What’s in the budget: COVID-19 vaccination prohibitions

FILE – A child reacts as he receives his Pfizer vaccine against COVID-19. (AP Photo/Denis Farrell, File)

RALEIGH — With the passage of the state budget by lawmakers last month and its enactment without Democratic Gov. Roy Cooper’s signature, one provision will bar state entities from requiring a COVID-19 vaccination or proof of one.  

The language adopted in the state budget appears to be the same as language contained in the Medical Freedom Act, House Bill 98. The act, which also originally banned mask mandates for K-12 students, did not advance beyond passage by the House.   

The vaccination prohibition language has exceptions related to direct federal work or positions that are federally funded, specifically naming the Centers for Medicare and Medicaid Services. 

Under the budget, state employers are prohibited from requiring individuals to get a COVID-19 vaccination or present proof either to get a job or stay in a current job. 

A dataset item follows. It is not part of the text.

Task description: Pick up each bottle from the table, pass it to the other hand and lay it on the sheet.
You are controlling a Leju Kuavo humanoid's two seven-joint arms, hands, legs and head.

Additionally, all schools that receive public funds, both K-12 and post-secondary, are banned from requiring proof of a shot or the shot itself to attend.  

Both prohibitions give specific exemptions if there is a requirement for vaccination or proof of vaccination to participate in a program of study, fulfilling education requirements for a program, or “requires working, volunteering, or training in a facility certified by the Centers for Medicare and Medicaid Services.”